Technological innovations are an ongoing reality in clinical medicine, most dramatically in the operating room. Each advance is often heralded as an improvement in patient care, promising to correct deficiencies and advance standard operative procedures. Unfortunately, these new technologies often lack sufficient evidence to support such claims. Robotic assisted laparoscopic (RAL) surgery continues to gain popularity among pediatric surgical specialists, particularly for reconstructive procedures such as correction of ureteropelvic junction (UPJ) obstruction or vesicoureteral reflux (VUR).In these operations, where traditional open surgery yields a nearly 95% clinical success rate it is difficult to demonstrate improvement with a new surgical technique. Despite these impressive outcomes with the open approach many pediatric urologists are shifting towards newer RAL approaches, claiming faster recovery and improved cosmesis with a nominal increase in surgical cost.

There is a striking dearth of comparative effectiveness research in pediatric surgical specialties, especially given the wide range of available therapies for a variety of surgical problems. Conducting randomized controlled trials of surgical interventions can be very difficult, especially in the pediatric population.

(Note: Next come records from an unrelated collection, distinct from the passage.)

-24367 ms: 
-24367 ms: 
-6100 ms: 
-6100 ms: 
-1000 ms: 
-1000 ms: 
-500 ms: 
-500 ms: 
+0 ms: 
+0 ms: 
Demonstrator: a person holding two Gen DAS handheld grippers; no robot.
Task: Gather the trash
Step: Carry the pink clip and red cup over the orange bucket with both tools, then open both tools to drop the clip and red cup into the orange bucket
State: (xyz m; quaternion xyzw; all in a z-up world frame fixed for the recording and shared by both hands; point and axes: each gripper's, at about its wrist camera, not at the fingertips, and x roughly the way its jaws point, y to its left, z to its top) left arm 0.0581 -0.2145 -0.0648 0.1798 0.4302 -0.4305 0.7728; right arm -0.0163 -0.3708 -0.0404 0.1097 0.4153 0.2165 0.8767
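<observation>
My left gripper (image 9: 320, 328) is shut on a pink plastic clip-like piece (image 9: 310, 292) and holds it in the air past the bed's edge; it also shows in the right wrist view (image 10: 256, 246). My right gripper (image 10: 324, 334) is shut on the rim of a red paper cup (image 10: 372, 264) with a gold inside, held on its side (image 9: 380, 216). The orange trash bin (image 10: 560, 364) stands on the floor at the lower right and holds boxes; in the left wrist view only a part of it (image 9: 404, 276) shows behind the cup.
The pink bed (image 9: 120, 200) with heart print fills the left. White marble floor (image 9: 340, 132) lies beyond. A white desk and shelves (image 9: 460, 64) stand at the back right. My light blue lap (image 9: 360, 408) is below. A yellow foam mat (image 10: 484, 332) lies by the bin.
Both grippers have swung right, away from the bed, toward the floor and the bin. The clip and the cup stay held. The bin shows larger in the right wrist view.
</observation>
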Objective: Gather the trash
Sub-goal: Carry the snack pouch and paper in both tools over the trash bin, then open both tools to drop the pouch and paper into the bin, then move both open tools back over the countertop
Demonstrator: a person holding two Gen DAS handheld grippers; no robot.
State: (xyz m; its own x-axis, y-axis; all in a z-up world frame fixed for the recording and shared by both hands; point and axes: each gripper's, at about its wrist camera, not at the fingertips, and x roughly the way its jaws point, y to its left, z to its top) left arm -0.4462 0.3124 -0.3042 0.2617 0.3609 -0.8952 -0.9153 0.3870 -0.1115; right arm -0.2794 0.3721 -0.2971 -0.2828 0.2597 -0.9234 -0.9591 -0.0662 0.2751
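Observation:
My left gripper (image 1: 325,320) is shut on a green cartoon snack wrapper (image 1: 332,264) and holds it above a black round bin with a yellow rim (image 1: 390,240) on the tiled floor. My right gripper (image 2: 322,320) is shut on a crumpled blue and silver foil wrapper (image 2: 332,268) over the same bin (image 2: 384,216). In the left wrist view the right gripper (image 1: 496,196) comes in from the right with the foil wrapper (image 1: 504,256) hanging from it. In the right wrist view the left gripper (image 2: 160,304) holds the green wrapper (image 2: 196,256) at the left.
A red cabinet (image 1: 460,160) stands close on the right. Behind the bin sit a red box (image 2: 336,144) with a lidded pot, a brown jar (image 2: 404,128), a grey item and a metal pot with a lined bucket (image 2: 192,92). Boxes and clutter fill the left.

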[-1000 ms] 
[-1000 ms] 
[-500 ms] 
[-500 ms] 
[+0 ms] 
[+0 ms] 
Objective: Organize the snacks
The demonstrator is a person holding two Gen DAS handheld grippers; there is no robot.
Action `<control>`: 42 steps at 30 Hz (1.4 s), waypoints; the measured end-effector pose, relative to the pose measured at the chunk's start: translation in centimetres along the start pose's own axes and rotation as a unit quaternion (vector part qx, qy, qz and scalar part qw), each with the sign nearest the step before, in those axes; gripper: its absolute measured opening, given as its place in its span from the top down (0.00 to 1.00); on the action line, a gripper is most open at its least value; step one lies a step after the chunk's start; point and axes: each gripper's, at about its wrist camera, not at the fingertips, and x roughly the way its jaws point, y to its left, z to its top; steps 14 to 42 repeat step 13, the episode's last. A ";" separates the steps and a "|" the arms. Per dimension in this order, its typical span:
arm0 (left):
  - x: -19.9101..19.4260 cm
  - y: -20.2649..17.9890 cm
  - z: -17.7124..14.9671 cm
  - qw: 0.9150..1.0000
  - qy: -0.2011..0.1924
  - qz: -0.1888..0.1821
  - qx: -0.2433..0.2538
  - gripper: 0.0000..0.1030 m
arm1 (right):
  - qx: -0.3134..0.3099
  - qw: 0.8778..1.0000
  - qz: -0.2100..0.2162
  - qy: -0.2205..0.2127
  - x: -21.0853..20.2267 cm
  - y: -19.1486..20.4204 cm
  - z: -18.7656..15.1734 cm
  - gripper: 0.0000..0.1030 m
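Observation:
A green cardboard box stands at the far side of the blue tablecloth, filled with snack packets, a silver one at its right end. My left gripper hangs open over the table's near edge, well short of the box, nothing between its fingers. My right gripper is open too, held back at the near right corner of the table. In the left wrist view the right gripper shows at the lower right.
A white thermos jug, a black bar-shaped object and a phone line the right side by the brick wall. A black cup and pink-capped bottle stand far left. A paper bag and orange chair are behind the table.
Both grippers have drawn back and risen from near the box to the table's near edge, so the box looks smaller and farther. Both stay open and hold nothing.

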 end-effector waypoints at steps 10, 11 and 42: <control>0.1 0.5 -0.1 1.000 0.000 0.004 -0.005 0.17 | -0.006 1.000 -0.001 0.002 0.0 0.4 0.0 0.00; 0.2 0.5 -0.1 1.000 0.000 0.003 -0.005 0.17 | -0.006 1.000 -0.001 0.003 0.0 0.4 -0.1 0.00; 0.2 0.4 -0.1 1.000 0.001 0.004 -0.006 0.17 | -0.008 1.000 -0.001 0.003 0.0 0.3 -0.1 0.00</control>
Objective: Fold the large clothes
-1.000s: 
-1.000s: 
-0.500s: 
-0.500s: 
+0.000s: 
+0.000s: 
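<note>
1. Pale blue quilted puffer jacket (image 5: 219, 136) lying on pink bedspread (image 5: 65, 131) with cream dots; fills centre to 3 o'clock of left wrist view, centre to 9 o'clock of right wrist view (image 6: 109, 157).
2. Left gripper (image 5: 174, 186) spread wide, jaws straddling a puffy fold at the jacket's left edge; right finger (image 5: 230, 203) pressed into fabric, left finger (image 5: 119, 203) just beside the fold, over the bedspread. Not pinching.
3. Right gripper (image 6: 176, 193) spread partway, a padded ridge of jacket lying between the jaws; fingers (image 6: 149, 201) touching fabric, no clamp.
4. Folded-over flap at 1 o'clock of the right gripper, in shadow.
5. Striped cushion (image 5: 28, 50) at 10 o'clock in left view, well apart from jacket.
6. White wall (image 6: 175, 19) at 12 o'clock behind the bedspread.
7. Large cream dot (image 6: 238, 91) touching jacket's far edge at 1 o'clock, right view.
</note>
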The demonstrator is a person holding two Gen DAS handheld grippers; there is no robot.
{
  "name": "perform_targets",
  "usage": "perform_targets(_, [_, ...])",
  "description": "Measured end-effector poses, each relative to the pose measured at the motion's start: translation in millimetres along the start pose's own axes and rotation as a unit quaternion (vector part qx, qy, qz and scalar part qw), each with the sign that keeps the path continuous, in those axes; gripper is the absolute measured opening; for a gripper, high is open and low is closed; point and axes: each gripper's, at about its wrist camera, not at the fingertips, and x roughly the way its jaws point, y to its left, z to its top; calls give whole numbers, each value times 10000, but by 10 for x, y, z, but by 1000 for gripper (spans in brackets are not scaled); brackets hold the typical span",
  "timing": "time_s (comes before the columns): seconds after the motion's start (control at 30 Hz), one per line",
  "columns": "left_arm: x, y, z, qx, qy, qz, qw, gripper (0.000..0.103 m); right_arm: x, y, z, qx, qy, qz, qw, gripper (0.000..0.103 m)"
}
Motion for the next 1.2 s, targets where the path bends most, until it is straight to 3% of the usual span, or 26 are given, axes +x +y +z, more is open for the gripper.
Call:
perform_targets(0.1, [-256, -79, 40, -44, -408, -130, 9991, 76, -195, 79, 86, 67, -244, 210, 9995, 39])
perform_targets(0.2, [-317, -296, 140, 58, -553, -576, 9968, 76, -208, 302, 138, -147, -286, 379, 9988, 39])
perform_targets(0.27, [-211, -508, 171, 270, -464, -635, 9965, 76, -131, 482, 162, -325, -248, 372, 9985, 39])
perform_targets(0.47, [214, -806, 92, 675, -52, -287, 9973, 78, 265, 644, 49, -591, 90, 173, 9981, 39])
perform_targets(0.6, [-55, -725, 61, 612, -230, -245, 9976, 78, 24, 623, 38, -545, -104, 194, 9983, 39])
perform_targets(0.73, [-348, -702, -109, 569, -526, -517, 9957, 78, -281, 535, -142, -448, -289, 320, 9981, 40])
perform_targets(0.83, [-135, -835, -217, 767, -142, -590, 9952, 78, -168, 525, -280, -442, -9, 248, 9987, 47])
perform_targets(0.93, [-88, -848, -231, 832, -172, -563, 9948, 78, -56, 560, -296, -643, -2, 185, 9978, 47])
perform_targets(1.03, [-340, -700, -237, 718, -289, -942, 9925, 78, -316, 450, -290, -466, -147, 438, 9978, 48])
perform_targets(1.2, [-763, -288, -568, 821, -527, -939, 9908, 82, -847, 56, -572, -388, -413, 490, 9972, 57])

Currently, all studies of pediatric robotic surgery have focused on traditional outcomes, e.g., length of stay, pain scores, pain medication usage, scar perception, cost analysis, and capital gains benefits. While these measures are important to study, the investigators believe that researchers must also focus on patients' treatment experiences or patients' evaluations of their own outcomes. By focusing on these 'patient-centered outcomes' the investigators will be able to improve outcomes from surgical procedures in ways that are most important to patients and their families.

We propose a pilot randomized controlled trial comparing robotic and open techniques for surgical correction of congenital UPJ obstruction (pyeloplasty) in pediatric patients. This study will serve as a proof of concept trial to demonstrate feasibility of recruiting pediatric patients to participate in a randomized study for surgical procedures and delineate patient-centered outcomes. Should this study prove randomization is feasible, the investigators will seek funding to conduct a large, randomized comparative effectiveness trial with sufficient power to determine whether open or robotic-assisted pyeloplasty has superior patient-centered outcomes.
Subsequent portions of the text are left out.